Starting in April 2022, the West became Ukraine’s strategic depth and the Ukrainian armed forces gradually deprived Russia of the initiative”, Bauer argues, going on to list the “important lessons for the NATO forces to learn from the conflict”: (1) “There is no sanctuary in modern war. The enemy can strike in full operational depth. Survival capacity depends on the distribution and size of stocks of munitions, command and control capabilities, logistical capabilities and domination of the airspace”; (2) “the battlefield, particularly in the east, in the Donbass, and in the south, marks the return of high-intensity warfare”, to which “we can add ‘long-intensity’, since the initial objective of a simple ‘special operation’ of no more than a few days has become a conflict of attrition”, implying a capacity to replace troops, equipment and ammunition over time; (3) “The importance of civil defence, of mobilising the population, the need for operational defence of the territory, has been sacrificed in France over the course of decades of insouciance and has now become vital in Ukraine”; borrowing from the RUSI, the author goes on to state that (4) the imposing command posts are too vulnerable and argues the case for “reducing their footprint and also imposing strict discipline upon personal telephone communications, to avoid being picked up by intelligence resources of electromagnetic origin”; the RUSI researchers also consider that (5) drones should be used in all units and at all levels of troops, with advanced training for operators and greater latitude of action.

Taken in isolation from any other consideration than itself, war seems to follow its exponential destruction curve in a movement that is precisely the reverse of that anticipated by most governments of Western democracies”, Bauer writes, before adding that “where they had imagined the transformation of the old continuous front into an archipelago of strategic objectives fought out by drones and commandos, thousands of men and women are clashing in entrenched positions, less than a hundred metres apart, like a Verdun from which we can never be released”. As the author summarises, “to put it bluntly, when the West thought they were subcontracting war out to technology, it has returned in its most ancient and virulent form: human, all too human”.
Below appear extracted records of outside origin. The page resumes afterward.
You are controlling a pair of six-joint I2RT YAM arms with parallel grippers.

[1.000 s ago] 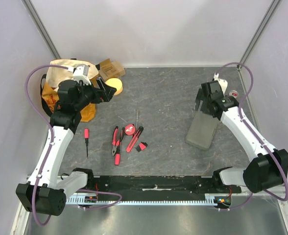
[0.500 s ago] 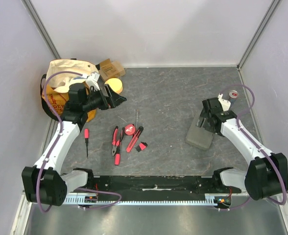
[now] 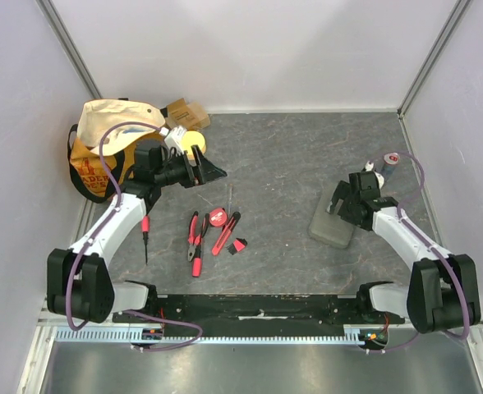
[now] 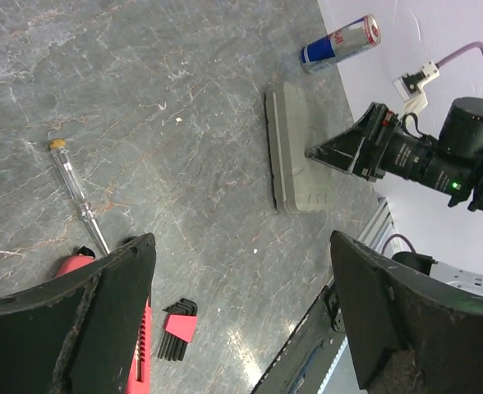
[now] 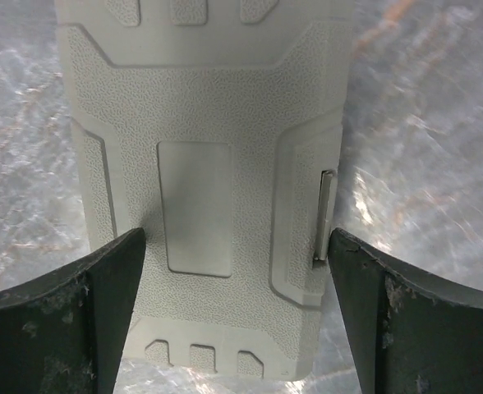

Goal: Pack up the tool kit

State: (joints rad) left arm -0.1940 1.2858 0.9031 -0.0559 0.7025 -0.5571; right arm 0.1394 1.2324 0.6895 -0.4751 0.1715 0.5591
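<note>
The grey-green tool kit case [image 3: 332, 228] lies flat and closed on the table at the right; it also shows in the left wrist view [image 4: 297, 152]. My right gripper [image 3: 338, 202] hovers open over one end of the case [image 5: 217, 164], its jaws wide apart above the lid [image 5: 237, 238]. Red-and-black tools lie left of centre: pliers [image 3: 195, 243], a utility knife [image 3: 227, 232], a tape measure [image 3: 218, 217], hex keys [image 3: 238, 245] [image 4: 178, 327] and a red screwdriver [image 3: 144, 234]. A clear-handled screwdriver [image 4: 77, 190] lies nearby. My left gripper [image 3: 212, 173] is open and empty above them [image 4: 241, 242].
An orange-and-cream tote bag [image 3: 102, 146], a cardboard box [image 3: 185, 111] and a yellow round object [image 3: 195, 141] sit at the back left. A drink can [image 3: 388, 158] [image 4: 340, 43] lies by the right wall. The black rail [image 3: 258, 308] runs along the near edge.
My right arm lowered the case from hanging upright to lying flat on the table. My left arm swung from the tote bag toward the table's middle.
</note>
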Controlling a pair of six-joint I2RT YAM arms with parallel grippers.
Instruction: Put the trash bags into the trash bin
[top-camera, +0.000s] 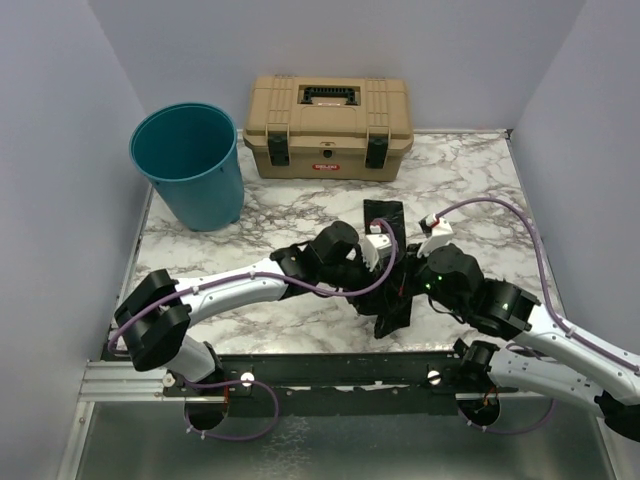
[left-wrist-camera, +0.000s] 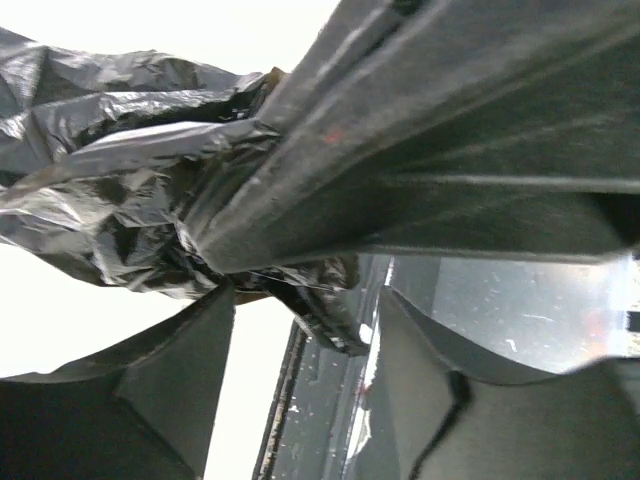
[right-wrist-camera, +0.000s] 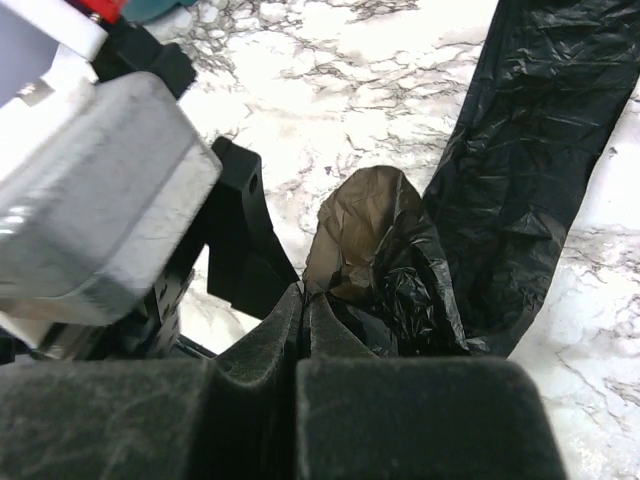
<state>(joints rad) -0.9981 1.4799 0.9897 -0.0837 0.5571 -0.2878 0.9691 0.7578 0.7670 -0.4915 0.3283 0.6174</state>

Alain Bauer also stresses that “although the attempt to take control of one of the largest wheat and fertiliser stores in the world looked like a logical strategic objective (…), the structural deficit of an army of raiders and pillagers rapidly showed that the most archaic welfare practices of history (poisoning wells, burning crops (and, more recently, forests: Ed), laying siege to cities, destruction of infrastructure and even deporting populations of kidnapping children, etc. ) have survived”. With regard to the last of these, “according to estimations from various sources, including the Russian government, the Russian authorities have interrogated, detained and forcibly deported between 900,000 and 1.6 million Ukrainian citizens, 260,000 of them children, from their homes to Russia – often to remote regions of the Far East”. Finally, “by stealing works of art from Ukraine, the Russians are also attacking its very identity”, the author notes, adding that “Russian forces have pillaged tens of thousands of articles, modern artworks, but also Scythian gold. According to experts, it is the biggest theft of art since the Nazis in the Second World War, aiming to strip Ukraine of its cultural heritage, the more easily to deny it”.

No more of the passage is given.